During the Pleistocene low water levels formed land masses by joining New Guinea to Australia and Tasmania forming Sahul. At the same time, the Malayan Peninsula was joined to Indonesia as far as Bali forming Sunda. These two wee separated by the islands of Wallacea. Human colonization of Sahul as well as moving from New Guinea to the Bismarck Archipelago and the Solomons involved simple water craft such as bamboo rafts. All the islands involved in this trek were intervisible.
“Within Near Oceania proper, the earliest archaeological evidence remains that at Huon on the northern coast of New Guinea, where split-cobble waisted blades have been bracketed between 60,000 and 40,000 years BP. The large islands of New Britain and New Ireland both have evidence for occupation by around 35,000 BP, Buka in the northern Solomons was settled by around 28,000 BP, and Manus sometime before 13,000 BP (Kirsch 2010:134, references erased).”

At this point further colonization ceased for millennia until the arrival of new group from South East Asia, the Lapita. There are Lapita sites in the Bismarck Archipelago by 3500 BP. Kirsch (2010: 137-38) points out that: “Throughout the late Pleistocene and most of the Holocene, humans were confined to the geographically restricted region of Near Oceania, not venturing farther than the eastern end of the Solomons (San Cristobal and Santa Anna islands). Even the main Solomons may have been quite sparsely populated until the advent of Lapita, in part due to the rapid decline in terrestrial biodiversity as one moves from New Guinea and Bismarcks eastwards, limiting the potential resources for hunters and gatherers.

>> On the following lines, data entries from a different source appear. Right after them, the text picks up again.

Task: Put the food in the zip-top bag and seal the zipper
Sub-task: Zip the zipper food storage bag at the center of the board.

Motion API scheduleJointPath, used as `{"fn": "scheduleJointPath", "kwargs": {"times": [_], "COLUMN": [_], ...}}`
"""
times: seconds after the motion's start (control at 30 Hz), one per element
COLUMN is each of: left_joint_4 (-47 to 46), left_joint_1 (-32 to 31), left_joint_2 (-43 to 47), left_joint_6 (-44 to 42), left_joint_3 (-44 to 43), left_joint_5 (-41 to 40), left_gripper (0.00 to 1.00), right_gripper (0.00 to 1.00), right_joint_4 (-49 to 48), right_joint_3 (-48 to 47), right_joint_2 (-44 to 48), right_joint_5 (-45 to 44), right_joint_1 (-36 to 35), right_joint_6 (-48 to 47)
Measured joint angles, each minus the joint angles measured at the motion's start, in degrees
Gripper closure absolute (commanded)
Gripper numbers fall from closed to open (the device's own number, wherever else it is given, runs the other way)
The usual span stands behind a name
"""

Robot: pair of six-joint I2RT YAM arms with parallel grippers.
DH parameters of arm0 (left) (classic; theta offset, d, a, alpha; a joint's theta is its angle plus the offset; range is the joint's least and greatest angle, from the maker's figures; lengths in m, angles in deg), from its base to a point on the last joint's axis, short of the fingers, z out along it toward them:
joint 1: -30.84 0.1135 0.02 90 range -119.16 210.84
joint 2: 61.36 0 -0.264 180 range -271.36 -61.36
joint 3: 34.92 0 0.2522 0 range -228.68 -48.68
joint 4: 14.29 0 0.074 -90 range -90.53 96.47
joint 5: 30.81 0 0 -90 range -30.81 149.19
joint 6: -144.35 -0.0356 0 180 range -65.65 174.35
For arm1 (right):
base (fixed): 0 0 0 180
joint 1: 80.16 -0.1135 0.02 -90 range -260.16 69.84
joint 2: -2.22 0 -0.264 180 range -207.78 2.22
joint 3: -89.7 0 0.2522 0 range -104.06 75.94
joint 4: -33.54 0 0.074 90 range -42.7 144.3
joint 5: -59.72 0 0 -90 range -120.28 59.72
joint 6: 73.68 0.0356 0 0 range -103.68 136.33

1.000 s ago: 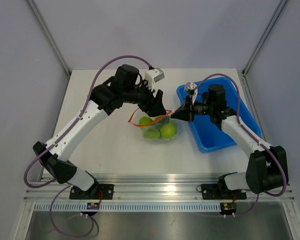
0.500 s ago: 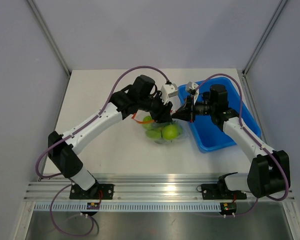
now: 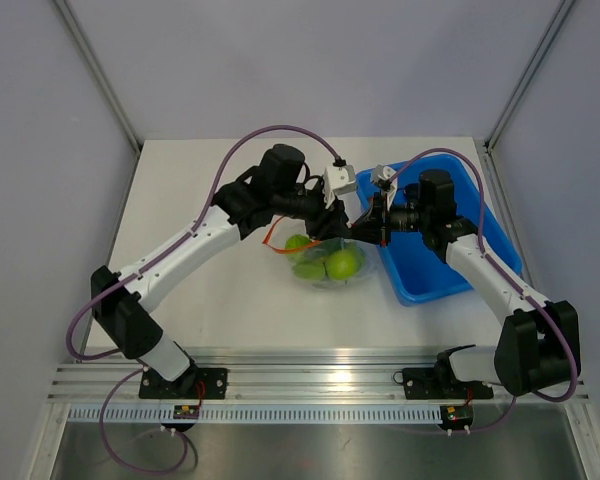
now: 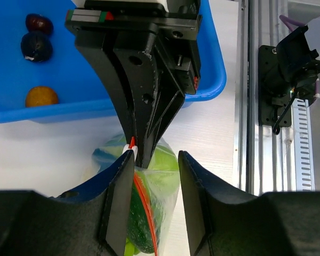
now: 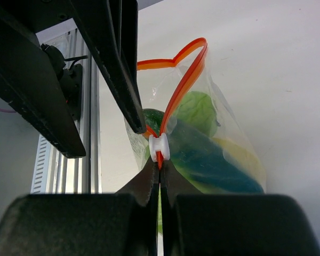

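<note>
While the zip-top bag lay on the white table at the middle of the top view, just left of the blue tray, both arms met above its mouth. Green fruits filled the bag, and the zipper gaped as a red-orange loop toward the upper centre of the right wrist view. The right gripper was pressed together on the end of that strip, directly below the white slider. The left gripper stood with its jaws apart at the bottom of the left wrist view, straddling the bag's mouth edge. Its finger on the left of that frame lay just beside the slider, though whether the two touched could not be told. In the same view the tray crossed the upper left, holding two dark fruits and one orange fruit near the frame's left edge.
</note>
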Motion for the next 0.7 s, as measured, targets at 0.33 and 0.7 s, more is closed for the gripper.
{"fn": "scheduleJointPath", "kwargs": {"times": [0.33,0.7], "left_joint_4": [-0.2,-0.5], "left_joint_1": [0.0,-0.1], "left_joint_2": [-2.6,-3.7], "left_joint_6": [-1.6,-2.4], "left_joint_3": [-1.2,-1.4], "left_joint_5": [1.6,1.6], "left_gripper": [0.67,0.66], "right_gripper": [1.00,1.00], "right_joint_4": [0.4,1.4], "right_joint_3": [0.0,0.0], "right_joint_2": [-0.1,-0.2], "right_joint_5": [0.0,-0.1], "right_joint_1": [0.0,0.0], "right_joint_6": [0.0,-0.2]}}
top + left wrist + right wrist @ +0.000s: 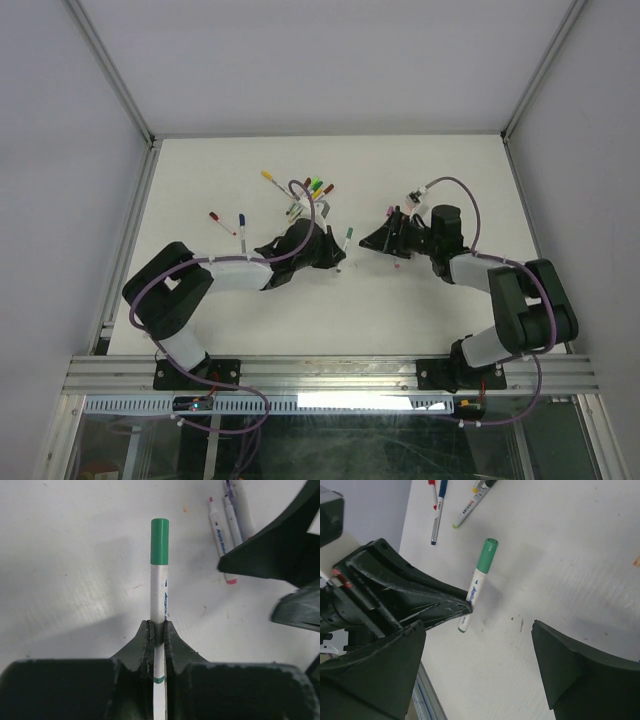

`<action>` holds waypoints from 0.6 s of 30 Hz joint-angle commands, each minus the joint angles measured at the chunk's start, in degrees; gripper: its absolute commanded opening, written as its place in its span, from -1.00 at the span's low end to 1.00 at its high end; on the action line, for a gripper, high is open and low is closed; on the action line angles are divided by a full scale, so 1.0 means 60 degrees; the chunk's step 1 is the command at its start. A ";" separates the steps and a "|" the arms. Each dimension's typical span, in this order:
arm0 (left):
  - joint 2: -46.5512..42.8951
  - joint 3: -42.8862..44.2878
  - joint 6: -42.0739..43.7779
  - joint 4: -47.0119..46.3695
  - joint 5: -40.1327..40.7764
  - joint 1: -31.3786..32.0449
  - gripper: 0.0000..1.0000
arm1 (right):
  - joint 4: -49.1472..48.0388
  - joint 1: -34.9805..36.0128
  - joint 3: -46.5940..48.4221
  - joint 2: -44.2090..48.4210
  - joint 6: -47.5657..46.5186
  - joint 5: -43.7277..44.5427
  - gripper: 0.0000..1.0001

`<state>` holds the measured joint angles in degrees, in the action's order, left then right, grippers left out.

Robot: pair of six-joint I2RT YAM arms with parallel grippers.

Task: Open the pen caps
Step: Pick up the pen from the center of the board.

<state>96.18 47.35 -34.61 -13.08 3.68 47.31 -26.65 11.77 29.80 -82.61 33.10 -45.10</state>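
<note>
A white pen (pixel 158 592) with a green cap (pixel 159 541) is clamped at mid-barrel by my left gripper (pixel 158 628), which is shut on it. The capped end sticks out beyond the fingertips. From above, the green cap (pixel 349 233) sits between my left gripper (pixel 337 256) and my right gripper (pixel 374 240). In the right wrist view, the green cap (pixel 487 554) lies ahead of my right gripper (pixel 478 630), which stands wide open and holds nothing. My left gripper's fingers (pixel 435 602) grip the barrel there.
A cluster of coloured pens (pixel 312 193) lies behind the left gripper. Two pens (pixel 228 222) lie to the left and a yellow-ended one (pixel 270 178) farther back. More pens (pixel 222 530) lie near the right gripper. The enclosure's walls ring the white table (pixel 300 310).
</note>
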 commanded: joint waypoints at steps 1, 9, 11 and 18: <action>-0.0297 -0.0425 -0.1431 -0.2796 -0.0512 0.0194 -1.00 | -0.0835 0.0251 0.0234 -0.0826 0.0617 0.0620 0.77; 0.0545 -0.0297 -0.2230 -0.3876 -0.1216 0.0483 -1.00 | -0.1231 0.0575 0.0634 -0.2048 0.0930 -0.0235 0.55; 0.0717 -0.0287 -0.2318 -0.4027 -0.1273 0.0527 -1.00 | -0.1474 0.0576 0.0575 -0.2031 0.1087 -0.0286 0.54; 0.0889 -0.0308 -0.2491 -0.4200 -0.1284 0.0524 -1.00 | -0.1219 0.0581 0.0690 -0.2036 0.1012 -0.0260 0.45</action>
<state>101.91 44.51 -47.70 -31.51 -2.11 50.30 -31.38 14.98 31.77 -95.20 38.98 -45.50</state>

Nonetheless, the Bismarcks to the Solomons comprise a chain of almost continuously intervisible island masses, which would have facilitated discovery of new islands and subsequent voyaging between them. Beyond Santa Anna, however, one encounters the first significant gap of 380 km of open ocean before landfall is reached in the Santa Cruz group. Beyond this, distances become even more formidable— some 800 km from northern Vanuatu to Fiji, for example. Making such long ocean crossings required seaworthy sailing craft, which the Lapita people had evidently perfected with a variant of the ∗waηka outrigger canoe. Moreover, the colonization of Remote Oceania— which is far more biotically depauperate than is Near Oceania—also necessitated the ability to transport both crop plants and domestic animals to newfound islands. Although island colonizers may have relied heavily for the first few months on abundant wild birds and seafood, in the long run the success of new colonies de depended on the establishment of horticultural production systems. The timing of the Lapita expansion out of Near Oceania into the southwestern archipelagoes of Remote Oceania (Figure 2) has been narrowed down by extensive radiocarbon dating to the three centuries between 3200 and 2900 BP, a time span equivalent to roughly 15 human generations. The earliest Lapita settlement in the Reef-Santa Cruz group, the Nanggu site (SE-SZ-8), was occupied around 3200 BP (Green et al. 2008). From there colonization seems to have proceeded rapidly down through Vanuatu, across to the Loyalty Islands, and to La Grande Terre of New Caledonia. Sand (1997) puts the initial settlement of La Grande Terre at between 3000 and 2900 BP The wide ocean gap between Vanuatu and Fiji was crossed by between 3050 and 2950 BP (Anderson & Clark 1999, Clark & Anderson 2009), and Lapita colonization continued rapidly into the Lau and Tongan archipelagoes. Extensive dates from Lapita sites in the Ha’apai group of Tonga indicate initial settlements in place by 2850 BP (Burley et al. 1999). Samoa, along with Futuna and ‘Uvea, were also settled at approximately this same time. Thus the Lapita expansion brought human settlement as far east as the Tonga-Samoa region, what is commonly known as Western Polynesia. At this point, further long-distance exploration to the east apparently halted, and would not be resumed until the later Polynesian diaspora in the first millennium AD.”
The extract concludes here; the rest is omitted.